§ Directions for this task
Extract, unchanged, every line from the top of the material below through the line with "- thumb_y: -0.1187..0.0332", and no more.
*** Begin section ***
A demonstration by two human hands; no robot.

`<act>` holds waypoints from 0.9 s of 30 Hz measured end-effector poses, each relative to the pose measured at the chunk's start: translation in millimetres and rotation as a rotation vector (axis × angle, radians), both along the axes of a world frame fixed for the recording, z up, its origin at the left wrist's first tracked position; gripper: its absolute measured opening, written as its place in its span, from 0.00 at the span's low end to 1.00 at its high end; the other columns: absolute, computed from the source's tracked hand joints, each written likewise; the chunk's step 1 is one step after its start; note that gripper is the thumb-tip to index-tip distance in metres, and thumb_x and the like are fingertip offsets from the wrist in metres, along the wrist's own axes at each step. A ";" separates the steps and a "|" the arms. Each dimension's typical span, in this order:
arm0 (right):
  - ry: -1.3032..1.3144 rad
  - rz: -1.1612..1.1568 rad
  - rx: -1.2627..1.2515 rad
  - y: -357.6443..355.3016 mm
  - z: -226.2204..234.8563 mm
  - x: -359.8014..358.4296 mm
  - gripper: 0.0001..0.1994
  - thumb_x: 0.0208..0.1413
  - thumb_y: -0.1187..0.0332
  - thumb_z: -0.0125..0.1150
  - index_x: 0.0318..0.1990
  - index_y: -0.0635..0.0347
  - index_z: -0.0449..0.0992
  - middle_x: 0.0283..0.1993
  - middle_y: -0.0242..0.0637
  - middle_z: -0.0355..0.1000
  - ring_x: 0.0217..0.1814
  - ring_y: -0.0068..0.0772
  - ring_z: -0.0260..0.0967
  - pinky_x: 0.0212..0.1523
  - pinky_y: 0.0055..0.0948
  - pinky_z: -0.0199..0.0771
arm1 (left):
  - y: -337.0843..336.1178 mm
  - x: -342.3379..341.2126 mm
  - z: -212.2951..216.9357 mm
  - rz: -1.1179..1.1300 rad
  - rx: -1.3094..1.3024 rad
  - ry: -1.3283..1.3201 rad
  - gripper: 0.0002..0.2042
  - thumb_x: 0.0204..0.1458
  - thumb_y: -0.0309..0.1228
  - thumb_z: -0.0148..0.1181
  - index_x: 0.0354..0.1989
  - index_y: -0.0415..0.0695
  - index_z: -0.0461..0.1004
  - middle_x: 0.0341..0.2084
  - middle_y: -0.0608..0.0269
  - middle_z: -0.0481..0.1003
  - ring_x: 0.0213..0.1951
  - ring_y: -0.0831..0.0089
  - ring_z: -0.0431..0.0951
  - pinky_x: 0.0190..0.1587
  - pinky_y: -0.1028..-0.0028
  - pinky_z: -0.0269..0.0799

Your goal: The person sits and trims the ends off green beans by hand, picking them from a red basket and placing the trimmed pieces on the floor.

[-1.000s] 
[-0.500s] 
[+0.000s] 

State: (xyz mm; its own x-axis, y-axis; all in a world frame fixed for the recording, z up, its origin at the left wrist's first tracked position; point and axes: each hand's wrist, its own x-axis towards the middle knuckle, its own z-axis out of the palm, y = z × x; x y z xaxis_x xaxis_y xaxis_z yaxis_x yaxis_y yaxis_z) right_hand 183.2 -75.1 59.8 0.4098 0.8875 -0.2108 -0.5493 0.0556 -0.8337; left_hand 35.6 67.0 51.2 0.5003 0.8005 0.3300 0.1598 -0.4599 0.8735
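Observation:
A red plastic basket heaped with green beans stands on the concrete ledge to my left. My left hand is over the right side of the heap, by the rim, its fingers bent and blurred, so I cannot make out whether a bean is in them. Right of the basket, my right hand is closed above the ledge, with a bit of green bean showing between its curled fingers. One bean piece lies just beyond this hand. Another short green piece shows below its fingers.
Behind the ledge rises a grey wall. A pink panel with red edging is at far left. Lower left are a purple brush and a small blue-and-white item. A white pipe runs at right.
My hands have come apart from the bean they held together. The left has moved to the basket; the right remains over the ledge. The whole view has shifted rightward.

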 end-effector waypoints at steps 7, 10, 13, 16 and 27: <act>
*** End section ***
§ Answer to this problem
A demonstration by two human hands; no robot.

`<act>` holds waypoints from 0.9 s of 30 Hz measured end-effector poses, each relative to the pose measured at the chunk's start: translation in millimetres and rotation as a rotation vector (axis × angle, radians), both along the axes of a world frame fixed for the recording, z up, its origin at the left wrist's first tracked position; gripper: its absolute measured opening, written as its place in its span, from 0.00 at the span's low end to 1.00 at its high end; the other columns: absolute, computed from the source's tracked hand joints, each written likewise; the chunk's step 1 is one step after its start; note that gripper is the thumb-tip to index-tip distance in metres, and thumb_x and the like are fingertip offsets from the wrist in metres, along the wrist's own axes at each step. A ";" separates the steps and a "|" the arms. Each dimension's typical span, in this order:
arm0 (right):
  - ry: -1.3032..1.3144 rad
  - rz: -1.1612..1.1568 rad
  - rx: -1.2627..1.2515 rad
  - y: -357.6443..355.3016 mm
  - z: -226.2204..234.8563 mm
  - x: -359.8014..358.4296 mm
  - gripper: 0.0001..0.1994
  - thumb_x: 0.0208..0.1413
  - thumb_y: -0.1187..0.0332

No further output is expected for this exercise.